Milei llegó acompañado por su hermana Karina, el jefe de Gabinete, Manuel Adorni, los ministros Diego Santilli (Interior), Carlos Presti (Defensa), y Martín Menem, presidente de la Cámara de Diputados. Pero también estaba el gobernador de Santa Fe, el radical Maximiliano Pullaro y el intendente de San Lorenzo, Leonardo Raimundo, de la UCR, que fue el que invitó a Milei al acto.
Había expectativa por la presencia de Pullaro, porque fue blanco de críticas de Milei y sus funcionarios en las redes sociales. Le cuestionan la pérdida de valor de la deuda que tomó por 800 millones de dólares en el exterior.
Antes de que llegara Milei, desde una de las gradas en el «Campo de la Gloria», seguidores de la diputada nacional libertaria santafesina, Romina Diez, gritaron contra Pullaro. Desde la otra grada contestaron en defensa del radical.

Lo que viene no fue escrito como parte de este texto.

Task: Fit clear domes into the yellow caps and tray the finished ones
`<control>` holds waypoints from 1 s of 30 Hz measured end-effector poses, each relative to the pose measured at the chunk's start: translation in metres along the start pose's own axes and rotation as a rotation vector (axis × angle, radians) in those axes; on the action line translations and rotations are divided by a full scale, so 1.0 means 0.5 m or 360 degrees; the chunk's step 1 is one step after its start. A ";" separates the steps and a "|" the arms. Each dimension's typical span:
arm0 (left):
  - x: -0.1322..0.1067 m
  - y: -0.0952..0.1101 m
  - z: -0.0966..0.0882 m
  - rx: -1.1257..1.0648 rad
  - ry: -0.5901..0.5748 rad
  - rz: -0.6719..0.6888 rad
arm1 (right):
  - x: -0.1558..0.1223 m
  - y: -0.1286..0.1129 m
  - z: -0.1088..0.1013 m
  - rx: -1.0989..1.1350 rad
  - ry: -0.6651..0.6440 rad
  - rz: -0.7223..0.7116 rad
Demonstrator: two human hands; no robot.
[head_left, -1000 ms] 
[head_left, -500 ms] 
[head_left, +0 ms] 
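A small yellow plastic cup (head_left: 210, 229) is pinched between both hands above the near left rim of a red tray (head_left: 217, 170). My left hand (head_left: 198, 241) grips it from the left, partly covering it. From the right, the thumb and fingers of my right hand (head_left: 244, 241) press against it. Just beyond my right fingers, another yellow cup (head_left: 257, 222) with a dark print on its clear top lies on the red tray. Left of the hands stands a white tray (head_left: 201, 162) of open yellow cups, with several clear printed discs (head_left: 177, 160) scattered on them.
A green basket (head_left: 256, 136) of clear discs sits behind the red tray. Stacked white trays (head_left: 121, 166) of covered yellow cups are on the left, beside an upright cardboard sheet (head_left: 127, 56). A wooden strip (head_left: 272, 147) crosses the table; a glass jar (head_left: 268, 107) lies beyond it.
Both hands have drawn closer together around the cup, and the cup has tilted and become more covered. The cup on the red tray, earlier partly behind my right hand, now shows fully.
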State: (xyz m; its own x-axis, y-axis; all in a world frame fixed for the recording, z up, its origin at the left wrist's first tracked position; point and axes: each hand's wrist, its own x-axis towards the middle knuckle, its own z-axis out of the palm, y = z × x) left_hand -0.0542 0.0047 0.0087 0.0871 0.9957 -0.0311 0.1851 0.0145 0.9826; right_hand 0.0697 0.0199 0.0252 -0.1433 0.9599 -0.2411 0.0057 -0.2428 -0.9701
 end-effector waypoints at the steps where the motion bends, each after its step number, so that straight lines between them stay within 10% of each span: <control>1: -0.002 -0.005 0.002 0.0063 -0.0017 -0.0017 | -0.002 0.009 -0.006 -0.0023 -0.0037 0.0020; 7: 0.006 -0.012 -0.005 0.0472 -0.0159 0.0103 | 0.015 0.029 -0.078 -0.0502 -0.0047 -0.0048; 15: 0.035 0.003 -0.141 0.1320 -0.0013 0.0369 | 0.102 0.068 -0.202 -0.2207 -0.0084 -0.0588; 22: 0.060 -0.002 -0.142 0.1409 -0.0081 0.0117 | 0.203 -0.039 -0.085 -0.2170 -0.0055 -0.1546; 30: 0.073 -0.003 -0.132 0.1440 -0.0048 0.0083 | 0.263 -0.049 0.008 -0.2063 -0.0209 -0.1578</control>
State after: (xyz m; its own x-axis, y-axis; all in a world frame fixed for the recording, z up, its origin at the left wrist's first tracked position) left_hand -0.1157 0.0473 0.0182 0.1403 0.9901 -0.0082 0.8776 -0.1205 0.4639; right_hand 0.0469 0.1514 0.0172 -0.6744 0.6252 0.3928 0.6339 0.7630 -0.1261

Sin embargo, arriba del palco, Milei y Pullaro intercambiaron sonrisas y gestos de buena relación.
Pasadas las 16, por las calles de San Lorenzo marcharon los Granaderos sobre sus caballos. Bajo un sol abrazador, en la ciudad no entró el clima de la polémica por el sable.
El Regimiento es un emblema en esta zona de Santa Fe. Comerciantes, vecinos relataron con precisión a Clarín dónde fue la batalla, en qué lugar el Sargento Cabral levantó a San Martín y hasta detallaron que el “Campo de la Gloria” no es el lugar exacto donde fue el combate, sino que fue a unos metros.
No es difícil imaginar la postura ante la polémica. En las confiterías cercanas al predio donde Milei se convirtió en el primer presidente en encabezar el acto después de Fernando De la Rúa, hay gigantografías de los Granaderos para colocar la cara y sacarse fotos.
Desde temprano y ante un fuerte operativo de seguridad, los vecinos se acercaron con reposeras para disfrutar de la conmemoración y aplaudieron a rabiar a Milei.
Con el Río Paraná de fondo, los Granaderos desarrollaron la emblemática carga de caballería, una recreación histórica del único combate de San Martín en el territorio. Y, tras las palabras de Milei, hubo un desfile cívico militar, del que participaron fuerzas armadas, instituciones educativas, organizaciones intermedias y entidades de la ciudad.